Молоденькие девушки, гулявшие под руки во всю ширину улицы, посторонились, хихикая, а потом опять заняли всю ее ширину, не расцепляя рук, словно соединенные переполняющим их ожиданием.

«Под руки! Как те девушки на палубе!» — подумал Стеклянный Глаз.

Они прошли ворота круглой башни и увидели восемьдесят одинаковых неоштукатуренных кирпичных домов, рабочий квартал, отделенный только лужайкой и целым столетием от старинного городка. Сталелитейный завод уже много лет бездействовал.

На мутных окнах трактира, в котором они когда-то проели выручку за пальто секретаря, были наклеены объявления: «Продается». Хозяин, который тогда уже стоял на краю банкротства и мрачно рассмеялся над фразой: «Я знаю только, как нам этих денег не добыть», повесился в своем прохладном пустом подвале.

На площади перед трактиром сидели безработные, задумчиво уставившись на облезлый газон, в середине которого стоял памятник героям войны. Другие, уже окаменев в безразличии, походили всем своим обликом и выражением лиц на девушку из Гамбурга. Среди них были двадцатилетние, которые никогда еще в жизни не работали. Молодежь подрастала безразличной ко всему.

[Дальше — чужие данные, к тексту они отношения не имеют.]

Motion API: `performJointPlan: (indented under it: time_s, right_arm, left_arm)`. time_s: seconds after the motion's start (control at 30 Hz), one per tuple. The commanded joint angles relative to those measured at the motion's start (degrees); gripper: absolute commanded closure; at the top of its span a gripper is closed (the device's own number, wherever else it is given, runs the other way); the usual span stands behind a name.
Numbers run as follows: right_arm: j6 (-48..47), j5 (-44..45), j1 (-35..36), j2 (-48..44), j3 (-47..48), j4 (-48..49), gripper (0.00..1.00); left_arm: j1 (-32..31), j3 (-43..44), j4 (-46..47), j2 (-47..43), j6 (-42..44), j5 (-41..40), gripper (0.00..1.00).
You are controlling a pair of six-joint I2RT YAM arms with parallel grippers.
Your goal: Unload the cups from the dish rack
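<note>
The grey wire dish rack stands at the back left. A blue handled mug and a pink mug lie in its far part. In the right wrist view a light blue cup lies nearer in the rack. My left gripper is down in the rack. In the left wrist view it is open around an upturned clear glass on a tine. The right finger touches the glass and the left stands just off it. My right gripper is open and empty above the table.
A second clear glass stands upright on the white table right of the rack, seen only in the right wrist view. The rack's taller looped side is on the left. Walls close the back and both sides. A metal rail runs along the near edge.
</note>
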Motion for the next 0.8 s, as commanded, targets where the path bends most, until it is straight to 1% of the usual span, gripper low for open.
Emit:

— «Пошлите мне открытку оттуда, может и я приеду», — крикнул он нам из окна. Помнишь?.. Мы так и не написали ему.

— Подумаешь!

Они улеглись спать в сосновом бору под уступом мшистой скалы. Спешащий куда-то форелевый ручей пел свою монотонную мелодию.

Стемнело сразу, и они внезапно перестали различать друг друга. Ни одна иголочка в бору не шелохнулась. Тишину нарушил крик какого-то зверя. Вершины и стволы деревьев задрожали под первым порывом теплого ветра. Но шум сразу затих. Зверь продолжал кричать.

Несколько секунд под голубым светом магния стволы не отбрасывали тени. Ярко освещенная скала, у которой они лежали, задрожала от первого удара грома, за ним раздался второй и третий, раскаты так быстро следовали один за другим, что все звуки слились в общий рев небес, и стволы сосен склонились под неожиданно свирепым напором воздуха. Потоки воды хлынули сквозь хвойную крышу.

При свете молнии они заметили, как треснул ствол одной сосны, а при следующей вспышке увидели, как медленно начала клониться вершина. Треск и грохот падения были заглушены громовыми раскатами. Только слабый жалкий хруст раздался невдалеке, как будто сломалась спичка.

Во внезапно наступившей тишине лес словно оцепенел, пока стихии собирали силы для нового натиска. А стволы, казалось, жались друг к другу, готовясь дать им отпор.